As of December 31, 2021, the Company had federal net operating loss carryforwards, or NOLs, available of $5.0 million before consideration limitations under Section 382 of the Internal Revenue Code of 1986, or Section 382 of the Code, as further described below. The NOL will carryforward indefinitely and be available to offset up to 80% of future taxable income each year. The Company had no state NOL carryforwards available. As of December 31, 2021, the Company had federal and state research and development tax credit carryforwards available of $0.1 million and $0.03 million, respectively. The federal credit carryforwards will begin to expire in 2041, unless previously utilized. The state research and development credit carries forward indefinitely.

 

Utilization of the Company’s NOL and research and development credit carryforwards may be subject to substantial annual limitations in the event a cumulative ownership change has occurred, or that occur in the future, as required by Section 382 of the Code. In general, an ownership change, as defined by the Code, results from a transaction, or series of transactions over a three-year period, resulting in an ownership change of more than 50% of the outstanding common stock of a company by certain stockholders or public groups. Such an ownership change may limit the amount of NOL and research and development credit carryforwards that can be utilized annually to offset future taxable income and tax, respectively. The Company has not completed such an ownership change analysis pursuant to Section 382 of the Code and therefore has established a full valuation allowance as the realization of such deferred tax assets has not met the more likely than not threshold requirement. If ownership changes have occurred or occurs in the future, the amount of remaining tax attribute carryforwards available to offset taxable income and income tax expense in future years may be restricted or eliminated. If eliminated, the related asset would be removed from deferred tax assets with a corresponding reduction in the valuation allowance. Due to the existence of the valuation allowance, limitations created by future ownership changes, if any, will not impact the Company’s effective tax rate.

 

The Company recognizes a tax benefit from an uncertain tax position when it is more likely than not that the position will be sustained upon examination by the tax authorities. The Company does not expect that there will be a significant change in the unrecognized tax benefits over the next twelve months.

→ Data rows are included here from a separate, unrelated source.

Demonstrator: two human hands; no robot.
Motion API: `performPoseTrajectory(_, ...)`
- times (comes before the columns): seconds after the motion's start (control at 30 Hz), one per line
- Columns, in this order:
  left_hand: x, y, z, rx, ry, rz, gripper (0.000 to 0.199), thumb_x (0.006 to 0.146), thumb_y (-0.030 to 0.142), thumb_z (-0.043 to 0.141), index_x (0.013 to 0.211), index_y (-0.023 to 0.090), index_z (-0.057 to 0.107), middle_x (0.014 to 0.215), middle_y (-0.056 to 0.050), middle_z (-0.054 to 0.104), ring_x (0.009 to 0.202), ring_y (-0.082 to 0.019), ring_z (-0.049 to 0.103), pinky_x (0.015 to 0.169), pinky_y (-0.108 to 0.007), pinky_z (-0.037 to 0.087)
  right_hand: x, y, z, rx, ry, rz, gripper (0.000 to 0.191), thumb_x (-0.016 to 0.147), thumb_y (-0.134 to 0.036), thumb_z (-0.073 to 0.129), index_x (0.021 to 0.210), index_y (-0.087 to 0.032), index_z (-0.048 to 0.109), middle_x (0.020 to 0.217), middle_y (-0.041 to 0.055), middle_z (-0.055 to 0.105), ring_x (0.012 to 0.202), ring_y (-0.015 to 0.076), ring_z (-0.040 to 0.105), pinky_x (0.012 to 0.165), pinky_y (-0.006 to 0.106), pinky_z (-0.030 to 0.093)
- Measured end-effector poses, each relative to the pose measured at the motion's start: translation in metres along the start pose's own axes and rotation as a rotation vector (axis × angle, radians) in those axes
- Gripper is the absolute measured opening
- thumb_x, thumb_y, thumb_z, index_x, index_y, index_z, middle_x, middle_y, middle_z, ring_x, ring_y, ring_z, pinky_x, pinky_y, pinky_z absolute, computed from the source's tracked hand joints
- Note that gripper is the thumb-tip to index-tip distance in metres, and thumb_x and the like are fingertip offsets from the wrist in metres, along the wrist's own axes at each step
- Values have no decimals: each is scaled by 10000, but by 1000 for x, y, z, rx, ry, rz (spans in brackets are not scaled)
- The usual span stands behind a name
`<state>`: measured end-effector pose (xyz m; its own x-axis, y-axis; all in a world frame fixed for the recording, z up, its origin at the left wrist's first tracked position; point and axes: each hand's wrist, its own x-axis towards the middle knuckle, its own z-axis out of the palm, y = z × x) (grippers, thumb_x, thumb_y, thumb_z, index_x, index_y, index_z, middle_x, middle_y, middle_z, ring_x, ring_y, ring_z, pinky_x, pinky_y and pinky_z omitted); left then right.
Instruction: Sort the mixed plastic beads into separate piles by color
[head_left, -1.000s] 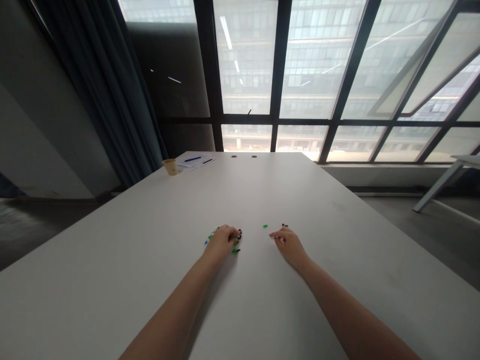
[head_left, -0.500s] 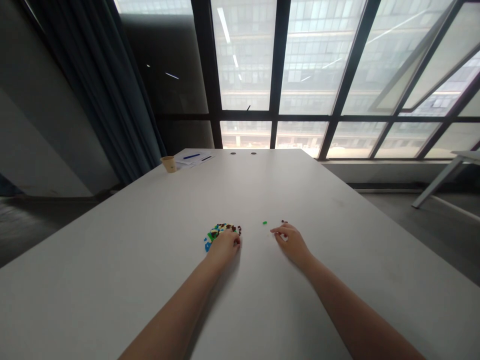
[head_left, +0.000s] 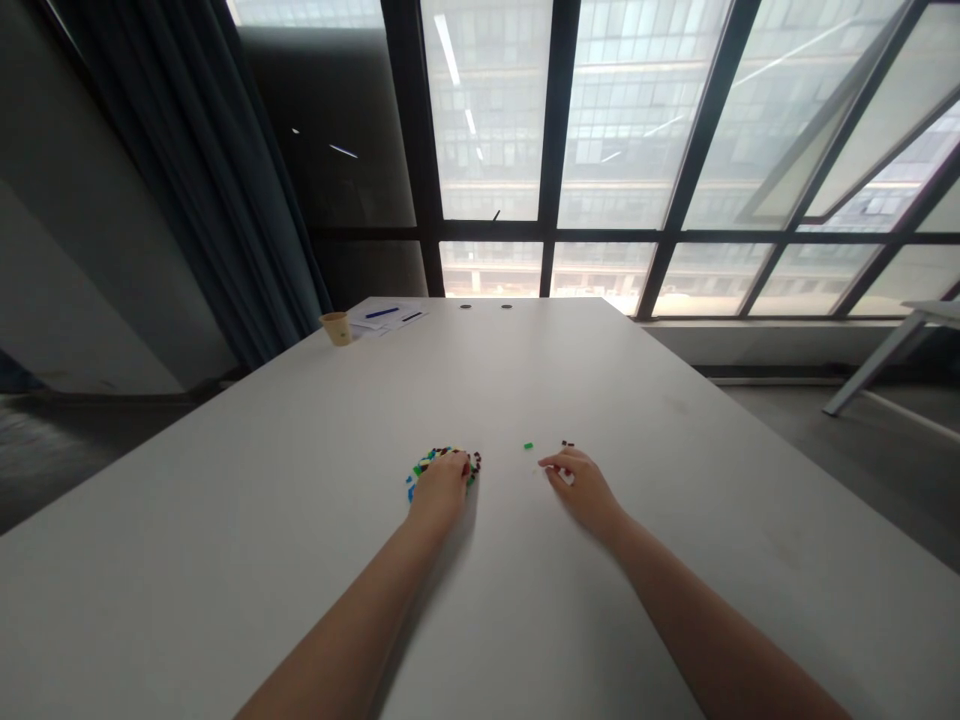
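one head-worn view looks forward and slightly down across the white table (head_left: 525, 385) toward tall windows (head_left: 607, 130).

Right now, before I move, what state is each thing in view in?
Left hand: over the pile, fingers bent, grip hidden
Right hand: low over the table, fingers bent, grip unclear
Pile of coloured pieces: loose, partly covered
Green piece: lying apart
Cup: upright, contents hidden
Blue pen: lying down
Curtain: gathered left

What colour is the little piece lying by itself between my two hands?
Bright green piece; the head view shows it.
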<state>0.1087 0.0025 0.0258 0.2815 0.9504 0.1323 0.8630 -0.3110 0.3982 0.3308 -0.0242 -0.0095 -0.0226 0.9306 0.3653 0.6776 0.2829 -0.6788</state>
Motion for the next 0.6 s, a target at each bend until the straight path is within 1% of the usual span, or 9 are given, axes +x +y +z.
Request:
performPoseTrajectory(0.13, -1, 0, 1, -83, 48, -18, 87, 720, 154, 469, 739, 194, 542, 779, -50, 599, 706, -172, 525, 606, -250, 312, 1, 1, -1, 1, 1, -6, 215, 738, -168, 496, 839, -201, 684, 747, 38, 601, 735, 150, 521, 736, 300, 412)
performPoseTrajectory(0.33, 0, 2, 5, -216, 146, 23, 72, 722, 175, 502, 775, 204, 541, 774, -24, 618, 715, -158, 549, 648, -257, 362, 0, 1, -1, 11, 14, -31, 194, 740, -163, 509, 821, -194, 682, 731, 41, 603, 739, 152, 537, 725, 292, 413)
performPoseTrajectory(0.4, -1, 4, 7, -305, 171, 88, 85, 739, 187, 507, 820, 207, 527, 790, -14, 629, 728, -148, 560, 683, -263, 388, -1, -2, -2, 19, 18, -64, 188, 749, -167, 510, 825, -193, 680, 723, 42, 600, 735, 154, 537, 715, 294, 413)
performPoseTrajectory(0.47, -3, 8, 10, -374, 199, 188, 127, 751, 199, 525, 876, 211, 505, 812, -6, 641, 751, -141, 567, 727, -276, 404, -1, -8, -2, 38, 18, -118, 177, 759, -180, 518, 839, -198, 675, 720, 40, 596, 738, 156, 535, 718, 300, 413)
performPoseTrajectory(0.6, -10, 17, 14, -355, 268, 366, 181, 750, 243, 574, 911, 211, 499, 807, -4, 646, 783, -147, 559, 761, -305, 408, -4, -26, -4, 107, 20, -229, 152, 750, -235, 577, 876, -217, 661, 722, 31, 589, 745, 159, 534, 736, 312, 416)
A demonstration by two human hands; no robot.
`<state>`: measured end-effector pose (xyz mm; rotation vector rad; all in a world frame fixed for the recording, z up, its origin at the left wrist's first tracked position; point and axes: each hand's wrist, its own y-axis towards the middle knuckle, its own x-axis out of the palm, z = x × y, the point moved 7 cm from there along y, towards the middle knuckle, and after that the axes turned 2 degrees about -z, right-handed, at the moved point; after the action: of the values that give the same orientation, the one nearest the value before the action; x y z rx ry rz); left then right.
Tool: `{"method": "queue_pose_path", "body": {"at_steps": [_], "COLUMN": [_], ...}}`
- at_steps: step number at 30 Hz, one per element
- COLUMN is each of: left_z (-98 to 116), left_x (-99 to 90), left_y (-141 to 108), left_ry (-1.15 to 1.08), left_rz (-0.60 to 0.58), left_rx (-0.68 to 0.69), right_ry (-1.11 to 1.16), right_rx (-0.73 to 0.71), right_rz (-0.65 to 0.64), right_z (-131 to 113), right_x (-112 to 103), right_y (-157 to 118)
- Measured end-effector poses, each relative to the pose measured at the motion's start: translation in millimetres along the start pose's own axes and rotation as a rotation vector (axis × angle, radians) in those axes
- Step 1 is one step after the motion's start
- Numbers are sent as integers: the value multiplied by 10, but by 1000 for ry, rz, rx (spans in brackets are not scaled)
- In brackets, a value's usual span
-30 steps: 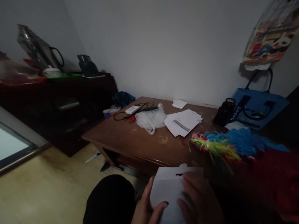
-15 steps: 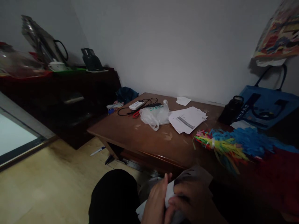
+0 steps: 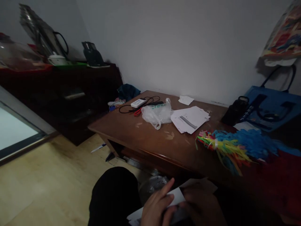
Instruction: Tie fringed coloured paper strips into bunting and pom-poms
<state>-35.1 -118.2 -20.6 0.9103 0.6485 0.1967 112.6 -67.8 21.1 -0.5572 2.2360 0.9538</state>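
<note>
White paper (image 3: 176,197) lies between my two hands at the bottom of the view, over my lap. My left hand (image 3: 158,205) grips it from the left, its index finger raised off the sheet. On the right, my right hand (image 3: 199,202) holds the paper too, dark and partly in shadow. A part of the sheet sticks out beyond my right hand, and another edge shows below my left hand.
On the brown table (image 3: 141,135) are printed papers (image 3: 190,119), a plastic bag (image 3: 157,114), a white device (image 3: 138,103) with cables, colourful strips (image 3: 223,146), a black bottle (image 3: 235,110) and a blue bag (image 3: 272,106). A dark cabinet (image 3: 70,94) stands left.
The view has shifted slightly. My left hand's index finger has lifted and spread away from the others, and the paper between my hands lies at a different angle.
</note>
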Motion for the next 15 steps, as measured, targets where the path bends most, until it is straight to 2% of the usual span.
{"method": "queue_pose_path", "body": {"at_steps": [4, 10, 13, 15], "left_z": [79, 151, 182, 182], "left_x": [-27, -91, -82, -83], "left_y": [99, 262, 256, 248], "left_ry": [61, -52, -67, -42], "left_rz": [-35, -132, -137, -87], "left_rx": [54, 23, 29, 33], "right_ry": [-33, -74, -81, -85], "right_rx": [-31, -46, -40, -30], "right_rz": [41, 115, 126, 129], "right_z": [-21, -124, -145, -147], "right_x": [-39, -99, -93, -81], "right_y": [-56, -69, -85, -102]}}
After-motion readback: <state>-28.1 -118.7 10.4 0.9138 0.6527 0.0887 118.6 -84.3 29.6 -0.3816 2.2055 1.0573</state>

Further, due to the existence of the valuation allowance, future changes in the Company’s unrecognized tax benefits will not impact the effective tax rate.

The following table summarizes the activity related to the Company’s gross unrecognized tax benefits at the beginning and end of the periods presented:

 

 

 

Years Ended December 31,

 

(in thousands)

 

2021

 

 

2020

 

Beginning balance of unrecognized tax benefits

 

$ -

 

 

$ -

 

 Additions based on tax positions related to the current year

 

 

41

 

 

 

-

 

 Additions for tax positions of prior years

 

 

-

 

 

 

-

 

 Reductions for tax positions in prior years

 

 

-

 

 

 

-

 

Ending balance of unrecognized tax benefits

 

$ 41

 

 

$ -

 

 

The unrecognized tax benefit amounts are reflected in the determination of the Company’s deferred tax assets. If recognized, none of these amounts would affect the Company’s effective tax rate, since it would be offset by an equal corresponding adjustment in the deferred tax asset valuation allowance. The Company does not foresee material changes to its liability for uncertain tax benefits within the next twelve months.

 

The Company’s policy is to recognize interest and/or penalties related to income tax matters in income tax expense. The Company had no accrual for interest or penalties on the Company’s balance sheets as of December 31, 2021 or 2020 and has not recognized interest and/or penalties in the statements of operations for the years ended December 31, 2021 and 2020.

 

The Company is subject to taxation in the United States and various states. The Company is subject to examination by tax authorities in those jurisdictions from inception.